Des joueurs en devenir qui rêvent de NBA, qui acceptent de tout sacrifier, pour viser un autre but: celui d'une bourse et d'une vie sur les bons rails. «Il faut accepter de reculer avant de vouloir avancer», explique Damani Whitlock, la voix tremblante. Les recalés des universités de tout premier ordre reviennent à l'Université East Los Angeles (ELAC) pour s'affirmer dans un championnat d'Etat moins coté (la D2), histoire de revenir ensuite dans le top du pays (D1).
Last Chance U: Basketball nous apprend surtout les fondations de la force collective, l'étude méticuleuse et harassante d'un entraîneur pour dégager un leader de son collectif afin d'entraîner les autres dans son sillage. Oui, un noyau solide se forme aussi, paradoxalement, grâce à cette difficile mais nécessaire recherche d'individualités.
Le bruyant Coach Mosley a cette phrase adressée à l'un de ses joueurs:
L'apprentissage est central pour ces jeunes basketteurs. Surtout, «Coach Mo» est une incarnation du «fighting spirit» dans un collectif en pièces détachées qu'il doit cimenter entre elles.
C'est avec ce regard que le trio de réalisateurs Greg Whiteley, Daniel McDonald et Adam Leibowitz concrétise ce sentiment de voir grandir une équipe devant nos yeux. Last Chance U: Basketball est une leçon pour bien des entraîneurs désireux de trouver les ingrédients adéquats, pour sortir des pépites, des meneurs d'hommes; ce sont avant tout des gamins en mal de repères appelés à se responsabiliser grâce au sport.
Mais la série Last Chance U: Basketball n'est pas seulement un effacement d'un jeune adulte derrière l'athlète, elle est plus subtile que ça. Elle ne s'applique pas seulement à mettre en exergue le sport, c'est un panel des méthodes d'un entraîneur qui botte les fesses à ses gars.
La grande force (qui fait office de trame narrative) est d'opposer les facteurs qui vont faire grandir les joueurs. La série met aussi en lumière les compétences requises pour un entraîneur, notamment la capacité de se remettre en question: le coach, convaincu de ses techniques, va devoir revoir sa copie, obligé de se remettre en doute à chaque fois que des joueurs «différents» atterrissent dans son collectif.

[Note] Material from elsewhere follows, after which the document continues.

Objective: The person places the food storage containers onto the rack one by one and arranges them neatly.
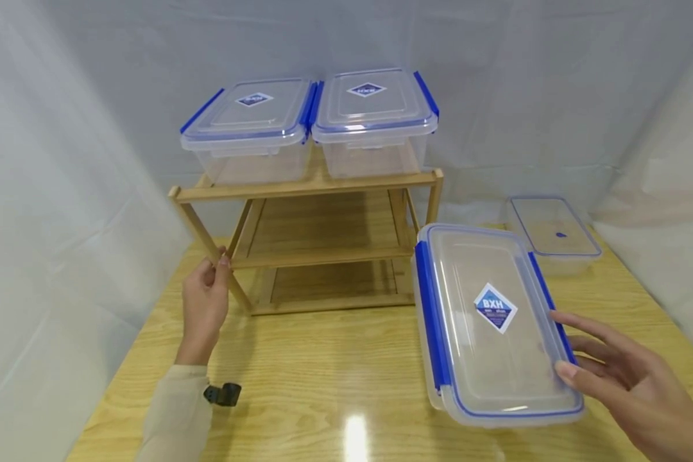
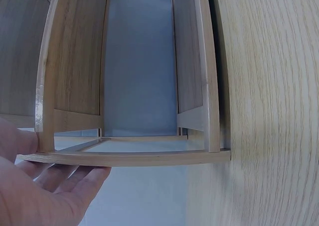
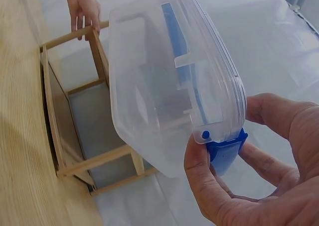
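My left hand grips the left front post of a wooden three-tier rack, at the level of its middle board. In the left wrist view the thumb lies on one side of the post and the fingers reach round the other. My right hand holds a clear plastic food container by its right edge, thumb and fingers about the blue side clip. The lidded container is raised and tilted in front of the rack's right side; its lid bears a blue diamond label.
On the rack's top tier stand two similar lidded containers, one at left and one at right, side by side. A container without a lid sits at the back right of the wooden table. Pale sheeting hangs behind.
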`<state>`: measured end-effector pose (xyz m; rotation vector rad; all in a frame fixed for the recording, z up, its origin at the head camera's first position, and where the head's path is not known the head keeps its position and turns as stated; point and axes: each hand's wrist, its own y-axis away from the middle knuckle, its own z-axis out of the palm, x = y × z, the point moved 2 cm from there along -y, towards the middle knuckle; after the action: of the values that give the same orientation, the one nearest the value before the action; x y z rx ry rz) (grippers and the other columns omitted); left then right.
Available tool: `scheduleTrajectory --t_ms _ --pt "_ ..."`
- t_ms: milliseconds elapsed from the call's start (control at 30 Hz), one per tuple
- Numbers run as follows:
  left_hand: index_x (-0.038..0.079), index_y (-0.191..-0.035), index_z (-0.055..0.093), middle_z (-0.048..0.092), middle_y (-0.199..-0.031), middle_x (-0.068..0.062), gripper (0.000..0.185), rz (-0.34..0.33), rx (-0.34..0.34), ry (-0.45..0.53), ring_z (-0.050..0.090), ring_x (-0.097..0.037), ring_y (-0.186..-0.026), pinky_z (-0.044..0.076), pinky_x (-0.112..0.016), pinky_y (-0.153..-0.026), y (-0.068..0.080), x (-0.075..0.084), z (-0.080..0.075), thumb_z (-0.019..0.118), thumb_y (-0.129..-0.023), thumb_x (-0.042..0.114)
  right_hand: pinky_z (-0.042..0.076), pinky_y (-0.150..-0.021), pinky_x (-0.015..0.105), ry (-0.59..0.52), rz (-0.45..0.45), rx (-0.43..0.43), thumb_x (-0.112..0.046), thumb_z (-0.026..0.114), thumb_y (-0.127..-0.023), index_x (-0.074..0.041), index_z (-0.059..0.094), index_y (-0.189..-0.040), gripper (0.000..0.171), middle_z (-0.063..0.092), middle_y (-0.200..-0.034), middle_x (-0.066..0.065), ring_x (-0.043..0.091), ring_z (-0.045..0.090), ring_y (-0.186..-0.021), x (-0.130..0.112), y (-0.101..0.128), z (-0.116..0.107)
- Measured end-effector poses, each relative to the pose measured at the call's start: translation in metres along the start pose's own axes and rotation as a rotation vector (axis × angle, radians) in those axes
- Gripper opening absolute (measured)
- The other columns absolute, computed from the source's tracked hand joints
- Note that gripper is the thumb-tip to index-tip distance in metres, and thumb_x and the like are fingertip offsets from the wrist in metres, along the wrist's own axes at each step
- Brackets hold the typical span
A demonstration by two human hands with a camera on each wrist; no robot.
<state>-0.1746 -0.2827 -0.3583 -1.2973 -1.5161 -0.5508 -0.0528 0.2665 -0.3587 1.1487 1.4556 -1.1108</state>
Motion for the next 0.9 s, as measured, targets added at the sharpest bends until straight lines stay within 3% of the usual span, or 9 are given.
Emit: scheduleTrajectory --t_ms 267,567,700,800,900 --pt "0.002 -0.142 0.057 0.054 -0.148 -0.010 0.048 -0.019 0.000 -0.007 0.055 -0.028 -0.131 0.045 -0.046 -0.107 -0.002 -0.002 0.002 0.045 -0.110 0.036 0.060 -0.082 0.037 -0.073 -0.009 -0.142 0.013 0.053 -0.099 -0.008 0.042 -0.154 0.060 0.063 -0.135 0.006 0.026 0.069 -0.111 -0.015 -0.009 0.023" --pt "0.002 -0.141 0.058 0.050 -0.152 -0.003 0.048 -0.013 -0.003 0.001 0.052 -0.027 -0.133 0.044 -0.046 -0.108 0.000 -0.002 0.000 0.044 -0.110 0.036 0.059 -0.083 0.042 -0.012 0.001 -0.233 0.003 0.059 -0.101 -0.012 0.045 -0.153 0.056 0.063 -0.135 0.011 0.029 0.067 -0.113 -0.041 -0.029 0.055" --pt "0.000 -0.138 0.059 0.048 -0.153 -0.001 0.047 -0.005 -0.006 0.002 0.050 -0.026 -0.135 0.049 -0.028 -0.092 0.002 -0.001 0.000 0.044 -0.110 0.035 0.060 -0.080 0.045 -0.040 -0.064 -0.297 0.005 0.060 -0.099 -0.009 0.046 -0.152 0.056 0.063 -0.134 0.013 0.031 0.068 -0.110 -0.048 -0.041 0.069" --pt "0.000 -0.136 0.060 0.048 -0.153 -0.002 0.046 0.002 -0.005 0.004 0.050 -0.026 -0.135 0.047 -0.024 -0.085 0.002 -0.001 0.000 0.044 -0.110 0.034 0.060 -0.081 0.043 -0.030 -0.077 -0.317 0.001 0.064 -0.098 -0.011 0.048 -0.150 0.056 0.063 -0.132 0.015 0.031 0.067 -0.108 -0.054 -0.050 0.080" --pt "0.001 -0.139 0.059 0.050 -0.152 -0.004 0.046 0.000 -0.003 0.008 0.051 -0.027 -0.134 0.050 -0.032 -0.094 0.001 0.000 0.000 0.044 -0.110 0.034 0.059 -0.083 0.039 0.016 -0.058 -0.311 -0.006 0.069 -0.097 -0.016 0.051 -0.149 0.056 0.064 -0.130 0.015 0.030 0.066 -0.107 -0.060 -0.059 0.090"
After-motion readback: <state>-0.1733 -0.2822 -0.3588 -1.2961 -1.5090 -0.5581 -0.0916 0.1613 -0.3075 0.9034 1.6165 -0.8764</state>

Le chemin de Mosley croise celui de Josh, un jeune qui montre de réelles qualités sur le parquet. Mais le môme n'est pas comme les autres, il doit composer avec une forme d'autisme. «La surcharge sensorielle, le monde autour de moi ça me bloque, je n'arrive plus à écouter, ni penser», explique face caméra Josh Philips. Coach Rob, l'assistant de Mosley, expliquera plus tard qu'il faudra avant tout «coacher l'homme avant le joueur».
Aux Etats-Unis, nombreux sont ces jeunes athlètes qui n'ont que le sport pour vibrer ou se libérer de leurs tracas quotidiens. Damani Whitlock parle même d'un «médicament» quand il est sur les parquets, libéré de l'étreinte (douloureuse) de son existence scabreuse.
Outre l'excellent travail du trio de réalisateurs, qui suit cette bande de jeunes cherchant une nouvelle opportunité pour vivre dignement, la série offre des pans de réflexion qui construisent l'évolution de jeunes athlètes. «Je dois me rééduquer au basket et m'infliger une période d'isolement. Je dois tout reconstruire et en sortir grandi», affirme Bryan Penn-Johnson. «On taffe tous ensemble pour faire croquer les autres», lance Shemar Morrow. Chacun veut voir l'autre réussir, explique de son côté Whitlock. Coach Mosley a réussi à construire une équipe, un noyau dur de jeunes hommes prêt à tout, où le verbe abandonner est prohibé.
Aux Etats-Unis, cette notion du «fighting spirit» est façonnée dès le départ, dès le plus jeune âge. Outre-Atlantique, le sport inspire et embrasse une dimension différente. Les jeunes y sont biberonnés au succès, poussés à se dépasser, à se défoncer pour ne pas sombrer dans leur vie. Sur un parquet, ils jouent leur vie, ils vont chercher les points «en jouant dur», à la résilience. Mosley, à travers ses monologues, active ce désir de se défoncer à force d'appuyer sur les failles d'untel ou d'un autre. Ce collectif, si cher au head coach, se forme sous les punitions et les paroles.